A apreensão de veículo utilizado no transporte de mercadoria irregular abre, em regra, duas frentes simultâneas. Na esfera penal, discute-se a caracterização do descaminho, previsto no art. 334 do Código Penal, a importação de mercadoria permitida sem o recolhimento do imposto devido, em contraposição ao contrabando, do art. 334-A, relativo a mercadoria proibida.
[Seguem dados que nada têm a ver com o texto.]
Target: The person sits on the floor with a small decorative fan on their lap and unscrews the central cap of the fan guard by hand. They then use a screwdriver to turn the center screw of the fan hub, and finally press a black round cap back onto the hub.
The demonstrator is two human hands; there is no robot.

A distinção é determinante: o princípio da insignificância, admitido no descaminho quando os tributos suprimidos não ultrapassam o parâmetro consolidado pela jurisprudência do Superior Tribunal de Justiça e do Supremo Tribunal Federal, é, em regra, inadmitido no contrabando.
Na esfera administrativa, corre o procedimento de perdimento, regido pelo Decreto-Lei nº 1.455/1976, em que a Receita Federal busca incorporar o veículo ao patrimônio da União. É aqui que se concentra a defesa do bem em si. A banca examina a regularidade do auto de infração, a proporcionalidade entre a infração e a pena de perdimento, sobretudo quando o valor do veículo é muito superior ao dos tributos, e a condição de proprietário de boa-fé, especialmente nos casos em que o automóvel pertence a terceiro alheio à conduta ou é o instrumento de trabalho e meio de subsistência do proprietário.
Em hipóteses específicas, é possível obter a liberação do veículo mediante depósito do valor dos tributos devidos ou apresentação de garantia, observados o prazo e o regime aplicáveis. A via mais adequada só se define após a análise técnica do auto, da documentação do bem e das circunstâncias da apreensão.